1. When you are memory constrained, you need to avoid intermediate assignments of large objects.
2. In this case there is no reason to use names instead of integer indices to iterate over.
3. In step 1 you are paste()ing your values only to split them again in step 2, why?
4. When you need more speed, parallelization can be a way to go. Your problem is highly parallelizable, but it also increases memory usage, so your mileage may vary.

In the piece of code below, I took your problem and applied these lessons. On my fairly old i5 6267U dual core processor, it took 8 seconds to run the parallelized future_map() on 10000 observations. That is equivalent to one iteration of your for loop which takes 46 seconds on my machine. So this yields and approximate speedup of 6x. Since your loop was not parallelized, you may see an even greater increase if you have a more modern processor with more cores.
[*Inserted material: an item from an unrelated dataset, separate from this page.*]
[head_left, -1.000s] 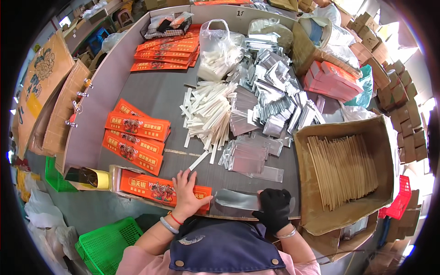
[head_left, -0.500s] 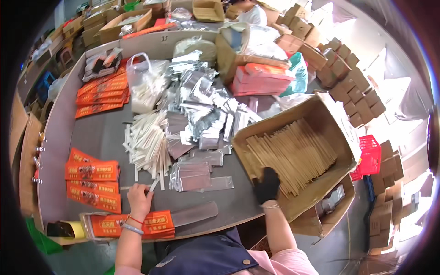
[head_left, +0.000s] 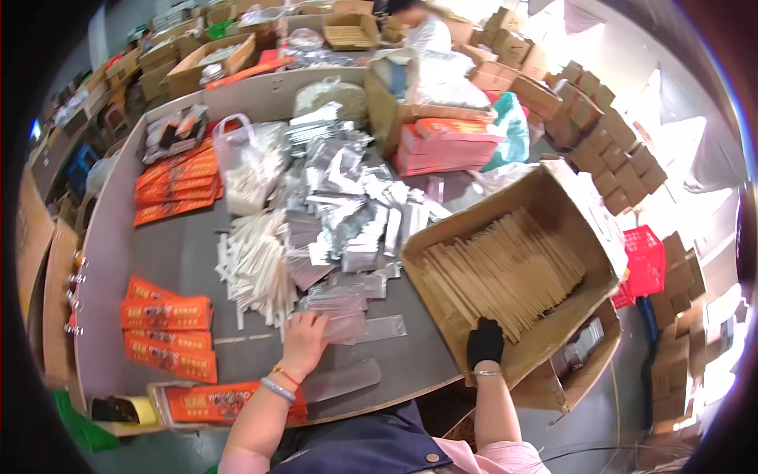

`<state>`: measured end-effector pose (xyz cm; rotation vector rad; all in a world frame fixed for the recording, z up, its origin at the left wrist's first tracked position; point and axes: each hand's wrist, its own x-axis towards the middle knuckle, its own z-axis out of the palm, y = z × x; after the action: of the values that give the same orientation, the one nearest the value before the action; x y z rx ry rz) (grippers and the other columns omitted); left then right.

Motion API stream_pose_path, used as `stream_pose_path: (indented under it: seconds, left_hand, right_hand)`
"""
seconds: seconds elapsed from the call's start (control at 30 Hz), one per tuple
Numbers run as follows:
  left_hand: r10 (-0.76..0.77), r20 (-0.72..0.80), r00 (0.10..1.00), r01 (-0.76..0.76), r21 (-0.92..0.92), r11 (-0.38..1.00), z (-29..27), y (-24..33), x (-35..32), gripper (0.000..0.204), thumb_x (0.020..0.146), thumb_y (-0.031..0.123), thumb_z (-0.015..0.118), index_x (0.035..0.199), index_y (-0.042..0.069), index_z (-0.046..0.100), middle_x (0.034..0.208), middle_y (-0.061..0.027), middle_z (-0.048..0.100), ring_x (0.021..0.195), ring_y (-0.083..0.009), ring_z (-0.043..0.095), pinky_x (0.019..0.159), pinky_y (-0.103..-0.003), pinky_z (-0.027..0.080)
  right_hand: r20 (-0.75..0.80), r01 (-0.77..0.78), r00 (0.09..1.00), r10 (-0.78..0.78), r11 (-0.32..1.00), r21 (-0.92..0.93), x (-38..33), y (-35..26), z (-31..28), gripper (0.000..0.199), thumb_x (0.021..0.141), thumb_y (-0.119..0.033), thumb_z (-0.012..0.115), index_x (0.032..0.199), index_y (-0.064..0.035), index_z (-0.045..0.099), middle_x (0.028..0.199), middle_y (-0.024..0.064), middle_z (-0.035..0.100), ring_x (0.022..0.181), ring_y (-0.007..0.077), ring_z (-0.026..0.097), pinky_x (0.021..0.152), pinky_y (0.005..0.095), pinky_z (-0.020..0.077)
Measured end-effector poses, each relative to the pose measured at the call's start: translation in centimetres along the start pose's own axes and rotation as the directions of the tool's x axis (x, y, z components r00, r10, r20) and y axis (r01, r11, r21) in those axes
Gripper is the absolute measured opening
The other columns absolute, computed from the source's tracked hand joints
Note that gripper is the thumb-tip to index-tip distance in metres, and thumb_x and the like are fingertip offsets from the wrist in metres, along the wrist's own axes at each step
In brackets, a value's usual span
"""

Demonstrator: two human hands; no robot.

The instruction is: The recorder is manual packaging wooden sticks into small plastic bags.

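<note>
My bare left hand [head_left: 305, 341] reaches over the table with its fingers bent slightly and apart. Its fingertips are at the near left edge of a stack of clear plastic sleeves [head_left: 345, 325]. White paper strips [head_left: 254, 265] lie in a heap just beyond it, and a thin pale strip [head_left: 243, 340] rests to its left. My right hand [head_left: 485, 344], in a black glove, is inside the near edge of the cardboard box [head_left: 434, 308], at the ends of wooden chopsticks [head_left: 505, 268]. The dark glove hides whether its fingers grip any.
Orange printed packets [head_left: 167, 313] lie in stacks at left, with more along the front edge. Silver foil packets [head_left: 347, 197] are piled mid-table. A white plastic bag [head_left: 241, 170] stands behind the strips. Pink-orange packets [head_left: 446, 146] sit at the back right. A person [head_left: 426, 31] is in the background.
My left hand has moved right, from beside the white strip it pinched to the clear sleeves. My right hand stays at the chopsticks, a little lower in view. The whole view has shifted slightly.
</note>
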<state>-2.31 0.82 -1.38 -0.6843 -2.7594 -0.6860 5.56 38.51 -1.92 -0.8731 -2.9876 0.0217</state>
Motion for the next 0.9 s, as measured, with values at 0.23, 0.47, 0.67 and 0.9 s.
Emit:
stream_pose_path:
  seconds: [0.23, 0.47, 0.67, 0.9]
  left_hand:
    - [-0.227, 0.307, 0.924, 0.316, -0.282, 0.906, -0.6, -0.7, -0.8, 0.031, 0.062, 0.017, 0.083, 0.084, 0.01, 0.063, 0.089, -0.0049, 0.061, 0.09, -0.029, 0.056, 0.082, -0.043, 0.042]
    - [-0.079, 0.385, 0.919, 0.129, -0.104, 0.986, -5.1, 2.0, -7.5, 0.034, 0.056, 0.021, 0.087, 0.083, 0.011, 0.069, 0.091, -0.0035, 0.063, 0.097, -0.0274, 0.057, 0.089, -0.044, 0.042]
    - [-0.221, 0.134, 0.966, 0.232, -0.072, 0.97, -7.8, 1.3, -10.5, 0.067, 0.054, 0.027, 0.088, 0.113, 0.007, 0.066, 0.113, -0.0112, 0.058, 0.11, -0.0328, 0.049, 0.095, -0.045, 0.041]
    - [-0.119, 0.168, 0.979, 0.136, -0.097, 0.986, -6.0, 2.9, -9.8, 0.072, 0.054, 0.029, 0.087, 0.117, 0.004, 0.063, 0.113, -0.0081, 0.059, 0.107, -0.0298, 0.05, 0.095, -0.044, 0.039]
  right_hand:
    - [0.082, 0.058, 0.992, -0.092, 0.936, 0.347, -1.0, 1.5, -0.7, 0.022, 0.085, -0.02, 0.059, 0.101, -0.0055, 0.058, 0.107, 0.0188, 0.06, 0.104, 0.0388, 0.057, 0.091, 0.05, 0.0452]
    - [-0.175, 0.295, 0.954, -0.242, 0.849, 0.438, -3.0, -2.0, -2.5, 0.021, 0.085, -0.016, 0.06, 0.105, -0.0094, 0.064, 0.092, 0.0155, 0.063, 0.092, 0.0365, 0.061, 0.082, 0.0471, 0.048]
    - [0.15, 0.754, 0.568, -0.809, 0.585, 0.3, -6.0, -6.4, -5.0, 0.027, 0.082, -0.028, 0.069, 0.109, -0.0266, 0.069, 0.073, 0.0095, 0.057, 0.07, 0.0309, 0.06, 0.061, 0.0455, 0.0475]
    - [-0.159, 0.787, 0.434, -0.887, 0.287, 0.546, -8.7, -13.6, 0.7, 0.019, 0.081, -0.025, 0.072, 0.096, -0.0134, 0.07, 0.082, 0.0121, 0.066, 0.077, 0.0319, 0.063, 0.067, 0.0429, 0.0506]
The preparatory steps before that are also much faster.

library(stringr)
library(kit)
library(furrr)

plan(multisession)

# Parameters
tpn <- 250 # set topn n parameter
combination <- 4

# Data
df <- data.frame(matrix(data = rnorm(80000*90,200,500), nrow = 80000, ncol = 90))
df$value <- rnorm(80000,200,500)

# Calculations
cols <- which(names(df) != "value") # indices for all columns but `value`
cbn <- combn(cols, combination, simplify = F) # combinations


result <- cbn |> 
  future_map(\(cb) df[, cb] |> # select the respective columns 
          Reduce(f = `*`) |> # rowwise product
          kit::topn(tpn) |>
          (\(x) df[x, "value"])() # select corresponding values
        )

Edit

On R 4.0 you can use this:

library(purrr)
result <- cbn %>% 
  future_map(function(cb) df[, cb] %>% 
               Reduce(f = `*`) %>%
               kit::topn(tpn, hasna = F) %>%
               `[`(df, ., "value")
             )

If the multithreading still does not work, replace future_map() with map() to run it sequentially. Also, when you are testing, you may want to restrict the data to a subset like cbn[seq_len(1e4)] so that you don't have to wait around for the whole thing to finish.